YOUR OBJECTIVE.
Word for word, restate the listing that follows and leave out the images.
─── INFORMATION SHOWN ───
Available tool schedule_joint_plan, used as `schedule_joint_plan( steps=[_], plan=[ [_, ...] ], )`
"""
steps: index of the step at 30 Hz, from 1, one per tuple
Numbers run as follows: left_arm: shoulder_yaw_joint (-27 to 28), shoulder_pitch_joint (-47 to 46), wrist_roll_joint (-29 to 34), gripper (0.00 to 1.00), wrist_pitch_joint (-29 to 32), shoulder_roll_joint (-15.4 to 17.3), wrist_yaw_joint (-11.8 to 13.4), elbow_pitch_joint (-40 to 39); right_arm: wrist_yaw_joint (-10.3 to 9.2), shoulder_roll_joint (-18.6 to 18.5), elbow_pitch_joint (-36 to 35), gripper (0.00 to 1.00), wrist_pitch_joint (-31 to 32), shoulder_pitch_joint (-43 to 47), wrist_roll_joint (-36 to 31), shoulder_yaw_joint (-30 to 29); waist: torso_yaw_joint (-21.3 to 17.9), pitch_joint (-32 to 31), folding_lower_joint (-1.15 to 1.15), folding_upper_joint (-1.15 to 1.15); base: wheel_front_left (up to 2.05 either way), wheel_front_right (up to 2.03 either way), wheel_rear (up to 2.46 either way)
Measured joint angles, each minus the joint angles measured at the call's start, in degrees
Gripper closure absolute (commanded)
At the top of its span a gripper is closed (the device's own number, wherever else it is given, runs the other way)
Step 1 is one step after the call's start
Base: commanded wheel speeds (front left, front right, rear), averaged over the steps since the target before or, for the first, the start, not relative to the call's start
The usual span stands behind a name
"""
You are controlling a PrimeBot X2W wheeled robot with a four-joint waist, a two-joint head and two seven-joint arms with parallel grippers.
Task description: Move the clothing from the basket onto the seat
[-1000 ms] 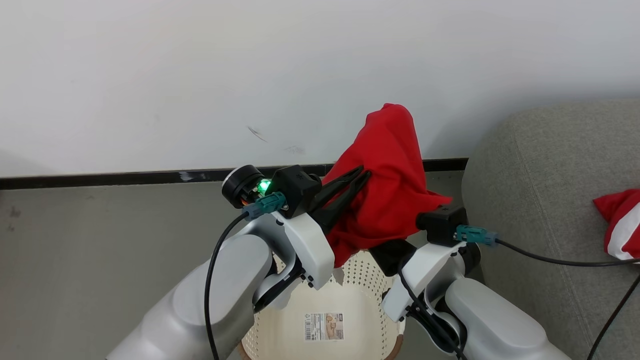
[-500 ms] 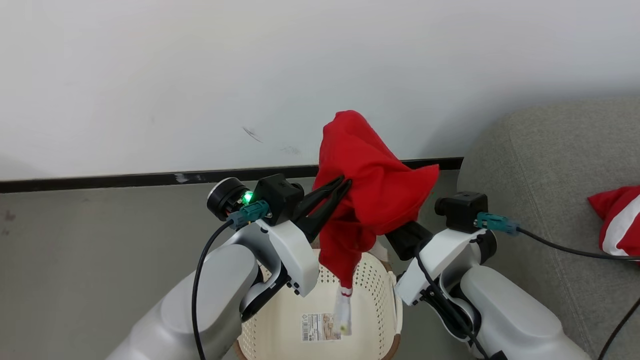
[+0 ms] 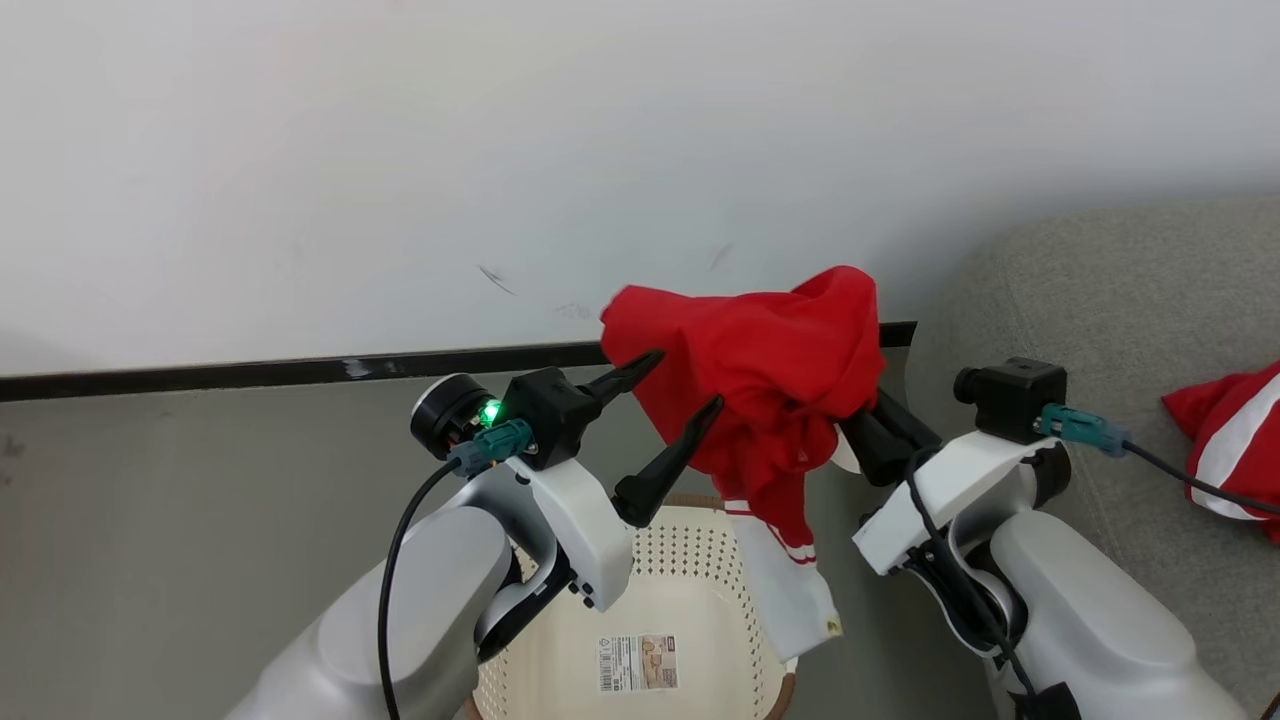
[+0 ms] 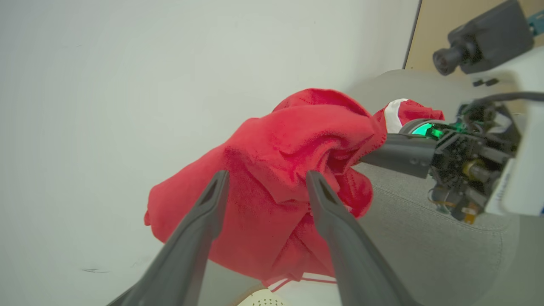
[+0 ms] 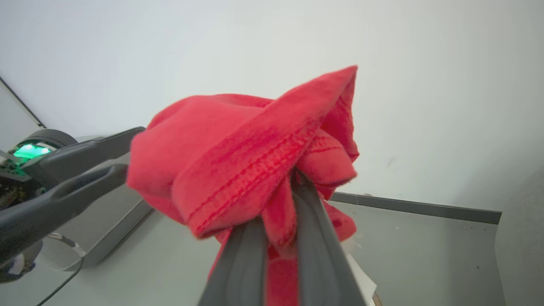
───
ANSWER SPACE.
Available tool schedule_joint_plan, used as `schedule_joint_plan( steps=[_], plan=[ [_, ...] ], )`
"""
steps: index of the step at 30 Hz, from 1, one per tuple
Numbers run as follows: left_arm: shoulder_yaw_joint (-27 to 28), shoulder_pitch_joint (-47 to 46), wrist_roll_joint (-29 to 34), gripper (0.00 to 1.00), wrist_pitch_joint (-29 to 32), shoulder_roll_joint (-15.4 to 17.3), wrist_yaw_joint (-11.8 to 13.4), elbow_pitch_joint (-40 to 39); right_arm: wrist_yaw_joint (-10.3 to 9.2), shoulder_roll_joint (-18.6 to 18.5), elbow_pitch_joint (-36 to 35), gripper (0.00 to 1.00), wrist_pitch_joint (-31 to 32), shoulder_pitch_joint (-43 to 47), wrist_roll_joint (-36 to 31), shoulder_yaw_joint (-30 to 29); waist: torso_yaw_joint (-21.3 to 17.9), pitch_joint (-32 to 31), folding_lower_joint (-1.15 to 1.15), folding_upper_joint (-1.15 to 1.15); base: wheel_front_left (up to 2.05 either way), wheel_front_right (up to 2.03 either way), wheel_rear (up to 2.46 either way)
Measured joint angles, each minus the joint angles measured at the call's start, in degrees
Gripper closure absolute (commanded)
At the top of its span a gripper is closed (the device's own number, wherever else it is given, runs the other way)
Step 1 is one step after the call's start
Base: commanded wheel speeds (front left, front right, rear), averaged over the steps since the target before or, for the first, the start, not relative to the call's start
The usual span stands behind a name
"""
You are controlling a PrimeBot X2W wheeled robot with a four-joint waist, a two-joint head and two seven-joint arms with parallel grippers.
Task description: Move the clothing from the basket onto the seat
[-1000 ms] 
[-500 ms] 
[+0 ms] 
[+0 ms] 
[+0 ms] 

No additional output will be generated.